Look through the records below for the line with "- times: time" and the line with "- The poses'", then return those lines and all lines between, exactly.

-- Material provided follows --

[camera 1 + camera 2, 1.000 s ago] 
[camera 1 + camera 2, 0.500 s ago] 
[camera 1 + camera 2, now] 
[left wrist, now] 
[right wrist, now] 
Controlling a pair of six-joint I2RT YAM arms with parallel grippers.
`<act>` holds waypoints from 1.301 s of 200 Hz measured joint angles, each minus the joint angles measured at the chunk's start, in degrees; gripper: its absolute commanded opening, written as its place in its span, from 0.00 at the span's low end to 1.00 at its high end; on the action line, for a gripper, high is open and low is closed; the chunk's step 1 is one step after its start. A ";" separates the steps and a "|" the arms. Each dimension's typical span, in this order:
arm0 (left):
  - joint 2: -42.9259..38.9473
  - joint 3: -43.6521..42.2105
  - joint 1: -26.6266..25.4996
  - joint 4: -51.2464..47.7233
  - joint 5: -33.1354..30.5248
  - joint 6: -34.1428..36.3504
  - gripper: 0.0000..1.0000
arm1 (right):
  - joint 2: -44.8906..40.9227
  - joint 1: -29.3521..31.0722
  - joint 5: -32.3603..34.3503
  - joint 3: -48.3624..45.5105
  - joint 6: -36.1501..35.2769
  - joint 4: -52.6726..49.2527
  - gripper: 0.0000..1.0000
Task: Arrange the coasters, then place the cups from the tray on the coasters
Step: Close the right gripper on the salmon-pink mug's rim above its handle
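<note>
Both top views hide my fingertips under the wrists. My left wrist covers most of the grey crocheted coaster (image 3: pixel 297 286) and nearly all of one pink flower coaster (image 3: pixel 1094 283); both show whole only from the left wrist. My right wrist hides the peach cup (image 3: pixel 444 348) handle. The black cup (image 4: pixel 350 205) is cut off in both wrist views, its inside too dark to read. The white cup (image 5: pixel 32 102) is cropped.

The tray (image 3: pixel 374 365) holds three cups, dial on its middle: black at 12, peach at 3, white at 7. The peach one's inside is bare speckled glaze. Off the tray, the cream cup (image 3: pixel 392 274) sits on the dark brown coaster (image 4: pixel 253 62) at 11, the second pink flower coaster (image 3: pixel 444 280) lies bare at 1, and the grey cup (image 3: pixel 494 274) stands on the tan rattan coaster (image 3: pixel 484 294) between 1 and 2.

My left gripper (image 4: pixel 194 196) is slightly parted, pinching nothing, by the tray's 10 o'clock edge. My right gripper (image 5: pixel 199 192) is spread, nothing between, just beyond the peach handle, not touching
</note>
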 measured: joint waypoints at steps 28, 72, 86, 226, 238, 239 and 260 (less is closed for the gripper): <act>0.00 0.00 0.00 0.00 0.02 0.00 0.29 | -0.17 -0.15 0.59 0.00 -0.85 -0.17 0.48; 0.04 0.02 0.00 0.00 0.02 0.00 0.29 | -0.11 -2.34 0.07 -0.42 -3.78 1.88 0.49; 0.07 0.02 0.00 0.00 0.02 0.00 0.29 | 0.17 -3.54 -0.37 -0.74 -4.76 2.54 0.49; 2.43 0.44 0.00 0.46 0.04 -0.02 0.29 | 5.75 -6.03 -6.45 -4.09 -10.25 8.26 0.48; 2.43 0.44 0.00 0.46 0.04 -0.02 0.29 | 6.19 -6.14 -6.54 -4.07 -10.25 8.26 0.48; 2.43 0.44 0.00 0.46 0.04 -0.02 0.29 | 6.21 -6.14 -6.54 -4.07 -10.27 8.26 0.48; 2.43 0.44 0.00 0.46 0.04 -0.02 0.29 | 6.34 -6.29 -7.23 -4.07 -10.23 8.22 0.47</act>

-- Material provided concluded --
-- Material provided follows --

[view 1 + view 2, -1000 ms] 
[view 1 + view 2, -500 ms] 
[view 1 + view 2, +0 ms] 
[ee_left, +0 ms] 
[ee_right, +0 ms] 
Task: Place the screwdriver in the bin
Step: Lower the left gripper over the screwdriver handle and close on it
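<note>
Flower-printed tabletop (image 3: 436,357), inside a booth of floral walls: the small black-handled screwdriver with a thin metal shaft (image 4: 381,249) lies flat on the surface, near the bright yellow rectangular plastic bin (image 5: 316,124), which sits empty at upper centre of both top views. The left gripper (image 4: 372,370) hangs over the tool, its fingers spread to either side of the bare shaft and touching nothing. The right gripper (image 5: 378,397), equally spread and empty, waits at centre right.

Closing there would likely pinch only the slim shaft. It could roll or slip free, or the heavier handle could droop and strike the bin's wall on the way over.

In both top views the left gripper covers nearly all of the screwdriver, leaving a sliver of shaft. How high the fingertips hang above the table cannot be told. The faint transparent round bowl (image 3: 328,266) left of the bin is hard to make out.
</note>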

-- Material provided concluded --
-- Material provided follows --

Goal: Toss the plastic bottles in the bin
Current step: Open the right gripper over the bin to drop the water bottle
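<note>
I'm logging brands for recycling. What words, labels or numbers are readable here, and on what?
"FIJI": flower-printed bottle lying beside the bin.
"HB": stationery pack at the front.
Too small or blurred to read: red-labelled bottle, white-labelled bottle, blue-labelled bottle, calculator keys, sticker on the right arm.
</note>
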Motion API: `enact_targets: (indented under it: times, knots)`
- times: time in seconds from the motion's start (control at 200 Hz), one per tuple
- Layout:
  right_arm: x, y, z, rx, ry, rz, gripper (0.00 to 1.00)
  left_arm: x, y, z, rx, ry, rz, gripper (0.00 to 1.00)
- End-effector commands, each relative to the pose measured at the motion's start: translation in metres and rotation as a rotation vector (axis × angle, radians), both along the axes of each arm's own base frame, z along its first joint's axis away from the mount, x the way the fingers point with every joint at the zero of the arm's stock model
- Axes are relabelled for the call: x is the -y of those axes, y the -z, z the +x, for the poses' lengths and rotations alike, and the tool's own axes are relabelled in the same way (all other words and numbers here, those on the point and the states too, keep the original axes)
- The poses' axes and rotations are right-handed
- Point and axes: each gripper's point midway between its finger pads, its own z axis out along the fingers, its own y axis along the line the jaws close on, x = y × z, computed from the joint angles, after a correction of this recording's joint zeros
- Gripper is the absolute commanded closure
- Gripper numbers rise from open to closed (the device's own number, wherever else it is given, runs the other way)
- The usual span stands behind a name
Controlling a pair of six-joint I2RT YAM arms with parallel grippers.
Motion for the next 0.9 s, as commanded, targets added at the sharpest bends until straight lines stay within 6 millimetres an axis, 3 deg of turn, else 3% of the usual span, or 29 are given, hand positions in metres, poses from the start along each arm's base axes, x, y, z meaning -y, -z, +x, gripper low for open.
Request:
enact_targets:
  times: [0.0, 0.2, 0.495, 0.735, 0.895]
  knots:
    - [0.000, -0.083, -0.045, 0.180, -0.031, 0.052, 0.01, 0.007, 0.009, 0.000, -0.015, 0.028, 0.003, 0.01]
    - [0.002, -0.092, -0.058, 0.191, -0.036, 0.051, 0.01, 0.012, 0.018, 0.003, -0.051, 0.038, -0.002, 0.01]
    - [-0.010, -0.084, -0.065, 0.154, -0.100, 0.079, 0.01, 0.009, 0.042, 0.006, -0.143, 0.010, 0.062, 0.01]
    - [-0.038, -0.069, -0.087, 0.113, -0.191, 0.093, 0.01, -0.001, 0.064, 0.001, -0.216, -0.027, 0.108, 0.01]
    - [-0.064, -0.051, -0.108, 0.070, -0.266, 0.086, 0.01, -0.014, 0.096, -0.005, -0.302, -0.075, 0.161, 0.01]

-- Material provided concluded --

Expected answer
- times: time in seconds from the motion's start (control at 200 Hz), one per tuple
- Layout:
  right_arm: x, y, z, rx, ry, rz, gripper (0.00 to 1.00)
  left_arm: x, y, z, rx, ry, rz, gripper (0.00 to 1.00)
- End-effector commands, each relative to the pose measured at the motion's start: translation in metres and rotation as a rotation vector (axis × angle, radians), both along the axes of each arm's own base frame, z along its first joint's axis away from the mount, x the way the fingers point with every joint at the zero of the arm's stock model
- Axes are relabelled for the call: x is the -y of those axes, y the -z, z the +x, for the poses' lengths and rotations alike, and the tool's own axes are relabelled in the same way (all other words and numbers here, those on the point and the states too, keep the original axes)
- The poses' axes and rotations are right-handed

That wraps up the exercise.